The “N+1 Problem”

A core part of understanding how oso will perform under regular workloads is recognizing that oso applies a search algorithm to evaluate the policy.

Since it is common in policies to iterate over members or attributes in order to look for matching information, it can be common to encounter variants of the N+1 problem.

For example, given the following policy:

children.polar
has_grandchild_called(grandparent: Person, name) if
    child in grandparent.children and
    grandchild in child.children and
    grandchild.name = name;

This can potentially exhibit this N+1 behavior. It will first call the Person.children method on the input grandparent, expecting a list to iterate over with the in operator. This might translate into a DB query by the application.

For each child returned from this method, Person.children is again called, which may make another DB query, ultimately resulting in N+1 queries - one for the initial query, and one for each grandchild.

The answer to solving this ultimately lies in how your application accesses data. Since this problem is not unique to oso and authorization queries, there already exist a few patterns for this, such as eager-loading ORMs and dataloaders for GraphQL.

Here we will show how these patterns can be leveraged in oso.

Option 1. Implement a lookup method that accepts as input a list.

For example:

person.py
class Person:
    @classmethod
    def batch_lookup_children(cls, people: List[Person]):
        parent_ids = [p.id for p in people]
        children = db.query(
            "select id, name from people, children \
                where people.id = children.child_id, children.parent_id in ?",
            parent_ids
        )
        return children
children.polar
has_grandchild_called(grandparent: Person, name) if
    children = grandparent.children # gets the _list_ of children
    and grandchild in Person.batch_lookup_children(children)
    and grandchild.name = name;

This has the benefit of being the simplest, and most explicit.

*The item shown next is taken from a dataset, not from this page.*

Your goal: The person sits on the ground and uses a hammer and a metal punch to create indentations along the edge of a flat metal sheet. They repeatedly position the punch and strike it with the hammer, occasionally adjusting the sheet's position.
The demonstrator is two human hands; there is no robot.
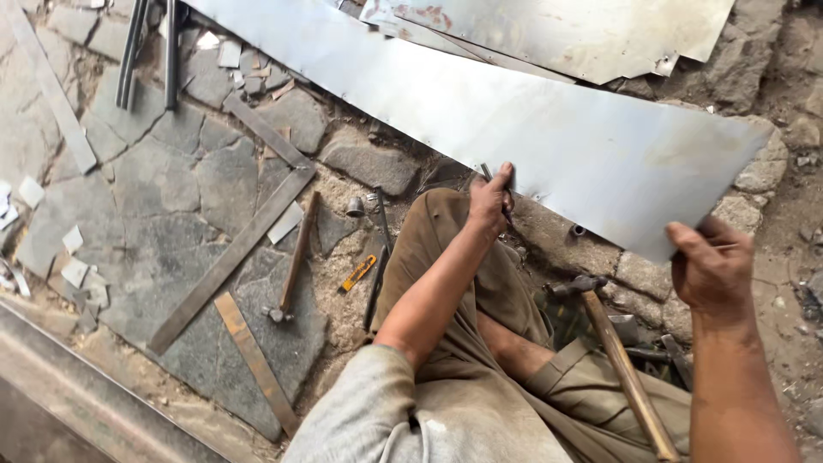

But does not leverage any data access abstractions. Any optimization method works fine here, for example if this were a sufficiently common use case, then a grandchildren method and DB index could be added to improve performance.

Option 2. Implement some form of dataloader/eager loading in your application.

This is the common approach to solve these in ORMs, like Ruby on Rails. The Person model in this case could be configured to eager load children when looking up records. In this case, each child record returned by the grandparent.children method call will already have loaded and locally stored the child.children attribute.

For example, in a Django application you might write:

children.polar
has_grandchild_called(grandparent: Person, name) if
    child in grandparent.children.prefetch_related("children")
    and grandchild in child.children.all()
    and grandchild.name = name;

Since oso is able to work directly with native objects, using the existing Django methods to prefetch the grandchildren in this case can be applied directly where it’s used.